Sadly, this gameplay loop gets repetitive.And whilst we’re on about a negative or two, if you are struggling for resources then there are also Crowns, which act like a premium economy given away when completing quests as a reward. This has been left in from when the game opted for a free-to-play model on mobiles, but this comes at a cost: villagers are never in a rush to complete jobs, even with the option to increase speed 5x. It is this which can occasionally see the game come across as tiresome. Thankfully, Townsmen plays in an isometric view that, from a distance, looks pretty.
The game also has seasons, so you get a view of what your town looks like during the four time periods. These seasons are important too, and it’s also worth noting that during winter months your crops for flour making and beer brewing wont grow, so you’ll need to take things like that into consideration. Should you however zoom in to get a better look though, and the graphics do take a slight hit; the buildings and people look like 2D stickers stuck onto a background.With the surprising amount of depth on offer here, having notifications pop up on the left side of the screen is a welcome addition. These are also graded in severity; the most severe also having an associated sound effect so when a bandit appears or a building hasn’t been repaired and is now on fire, you can quickly give it your full attention. Or this could be worse when the plague hits your town.Townsmen has a whopping 100 achievements to unlock, and yet all of these can be unlocked through just normal play.

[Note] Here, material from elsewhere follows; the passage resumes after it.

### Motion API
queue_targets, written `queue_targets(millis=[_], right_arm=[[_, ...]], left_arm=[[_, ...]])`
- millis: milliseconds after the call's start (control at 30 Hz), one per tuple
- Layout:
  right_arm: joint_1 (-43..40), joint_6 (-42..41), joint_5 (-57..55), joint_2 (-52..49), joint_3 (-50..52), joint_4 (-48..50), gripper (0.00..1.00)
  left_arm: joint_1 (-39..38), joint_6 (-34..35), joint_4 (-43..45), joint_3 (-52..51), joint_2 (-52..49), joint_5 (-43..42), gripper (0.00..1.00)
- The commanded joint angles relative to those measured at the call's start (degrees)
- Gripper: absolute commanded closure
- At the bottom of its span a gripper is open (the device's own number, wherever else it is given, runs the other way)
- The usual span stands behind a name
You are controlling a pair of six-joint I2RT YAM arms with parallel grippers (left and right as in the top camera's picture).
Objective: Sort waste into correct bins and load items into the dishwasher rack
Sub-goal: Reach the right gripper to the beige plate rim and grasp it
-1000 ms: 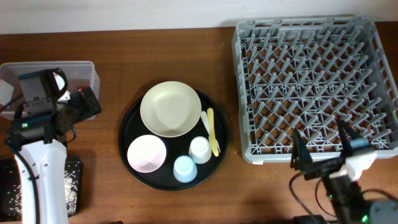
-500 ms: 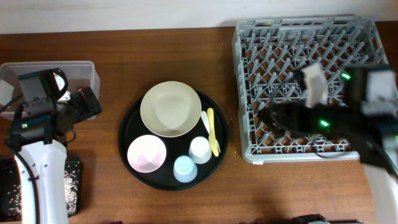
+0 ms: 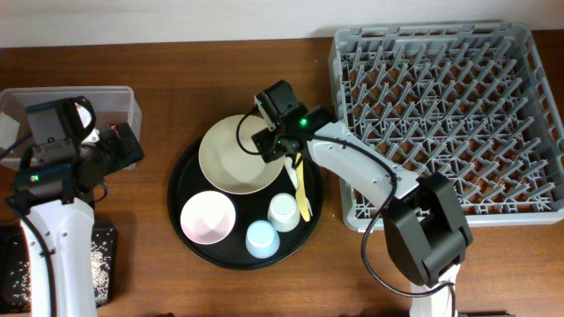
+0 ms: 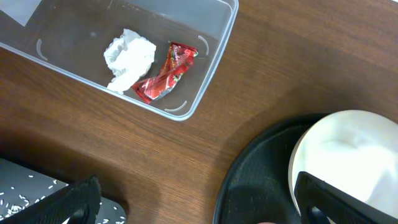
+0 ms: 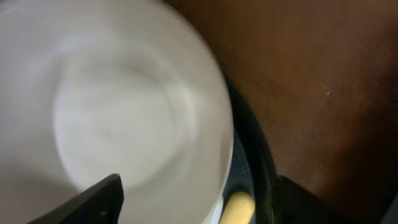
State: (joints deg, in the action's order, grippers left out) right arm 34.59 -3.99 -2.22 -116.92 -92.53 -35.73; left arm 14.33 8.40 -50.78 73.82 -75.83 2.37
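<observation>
The large cream bowl (image 3: 231, 157) sits at the back of a round black tray (image 3: 189, 176), with the small pink bowl (image 3: 208, 217), white cup (image 3: 284, 211), light blue cup (image 3: 262, 239) and pale cutlery (image 3: 302, 187). My right gripper (image 3: 270, 148) is open over the cream bowl's right rim (image 5: 124, 106), its fingers (image 5: 205, 208) either side of the rim, with the cutlery (image 5: 236, 208) just below. My left gripper (image 4: 199, 211) is open and empty above bare table near the clear tub (image 4: 214, 56). The tub holds the white paper wad (image 4: 129, 55) and red wrapper (image 4: 166, 73). The rack (image 3: 449, 114) is at the right.
The shallow black tray (image 3: 101, 264) with rice grains lies at the front left, under my left arm (image 3: 53, 167). In the left wrist view its corner (image 4: 25, 199) shows at the lower left. My right arm reaches from the rack's front edge over the round tray.
My right arm has swung from the table's front right, across the rack, over to the cream bowl's right rim. The left arm has not moved.
</observation>
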Motion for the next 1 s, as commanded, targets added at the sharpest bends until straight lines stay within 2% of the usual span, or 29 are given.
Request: queue_targets(millis=[0,133,167,300,433,667,767,900,967], right_arm=[[-0.3,0.5,-1.4,-0.8,-0.3,4.0,0.27],[-1.7,0.5,-1.5,-6.8,-0.3,7.8,0.4],[-2.5,0.5,-1.5,-8.4,-0.3,8.6,0.47],[-4.3,0.5,-1.5,-9.2,-0.3,9.0,0.49],[-3.9,0.5,2.2,-9.1,-0.3,8.5,0.6],[-3.9,0.5,2.0,-7.0,-0.4,8.5,0.64],[-3.8,0.5,2.0,-6.8,-0.4,7.4,0.69],[-3.8,0.5,2.0,-6.7,-0.4,6.4,0.7],[-3.8,0.5,2.0,-6.2,-0.4,6.4,0.65]], left_arm=[[0.2,-0.3,0.1,0.5,0.5,0.0,0.01],[0.2,-0.3,0.1,0.5,0.5,0.0,0.01],[0.2,-0.3,0.1,0.5,0.5,0.0,0.01],[0.2,-0.3,0.1,0.5,0.5,0.0,0.01],[0.2,-0.3,0.1,0.5,0.5,0.0,0.01],[0.2,-0.3,0.1,0.5,0.5,0.0,0.01],[0.2,-0.3,0.1,0.5,0.5,0.0,0.01],[0.2,-0.3,0.1,0.5,0.5,0.0,0.01],[0.2,-0.3,0.1,0.5,0.5,0.0,0.01]])
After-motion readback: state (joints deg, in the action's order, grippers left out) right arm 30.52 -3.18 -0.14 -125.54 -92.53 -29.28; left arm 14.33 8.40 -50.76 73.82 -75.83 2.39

![Association Association](/uploads/1/2/5/5/125581789/126769901.png)
Each scenario has an achievement associated with completing it and the rest are all progression based. Some will obviously take longer than others – each progression award has either three or five stages to unlock – but the list doesn’t require any out-of-the-box thinking to complete them, so shouldn’t be a massive undertaking. Looks like a simple city builder with its cutesy and warming art style. But there can be a lot of depth also, especially if you go looking for it. On scenarios with harder difficulties it is essential you build the Forester’s hut to build the Sawmill to build the Carpenter’s Shop etc., but when playing easier maps or the Endless mode you can be free to concentrate on whatever you like, providing the Townies don’t revolt at the fact you don’t have any jewellery for them to buy; speaking from experience.

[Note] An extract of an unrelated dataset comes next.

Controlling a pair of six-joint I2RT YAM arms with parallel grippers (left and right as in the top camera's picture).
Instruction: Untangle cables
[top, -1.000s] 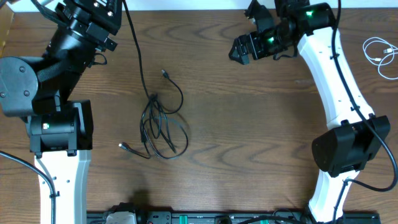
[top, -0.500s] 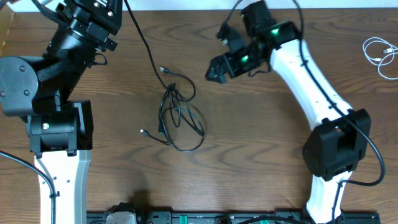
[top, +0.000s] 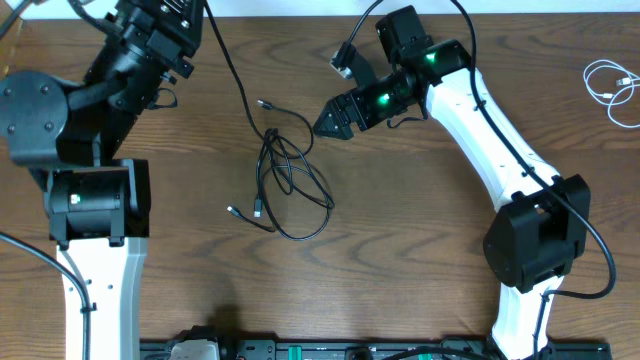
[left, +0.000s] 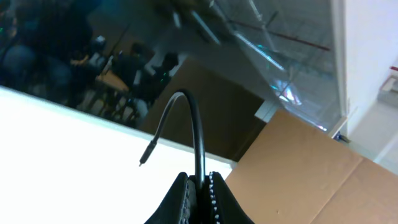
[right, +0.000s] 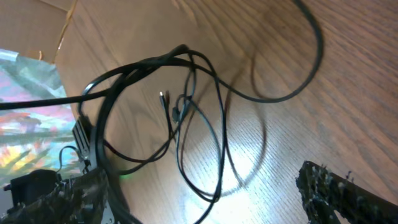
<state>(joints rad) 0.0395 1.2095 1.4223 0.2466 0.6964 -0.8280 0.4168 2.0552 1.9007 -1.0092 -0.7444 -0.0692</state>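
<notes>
The black cable (left: 200, 137) is pinched by the left gripper (left: 199, 185), seemingly as an anchor, its tangle laid centre-left in the overhead view. The right gripper (top: 326, 122), fingers (right: 339, 190) spread, is poised beside it, presumably to draw a loop; the white cable (top: 607, 92) is set apart, upper right.

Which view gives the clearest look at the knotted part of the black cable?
Right wrist: the loops and crossings of the black cable fill the frame. Overhead shows the whole knot, but small. Left wrist shows only a short end clamped between the jaws of the left gripper.
</notes>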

However, the high price point of £24.99, repetitiveness and some mechanics not working as well on consoles as they do on mobile mean that this sim-builder should only be reserved for veterans of the genre. You may have heard this tale on our podcast already but when playing through the tutorial of Townsmen – A Kingdom Rebuilt I was thoroughly enjoying the laid back approach to the gameplay, seeing my medieval town come to life. And then the next thing I knew my town was overrun by bandits with a penchant for setting my buildings on fire.
This wasn’t in the brochure! But whilst these pyromaniac bandits caught me off guard, I was unwavered, having had my fair share of enemies attack my cities throughout the years on other strategy games. The clue is in.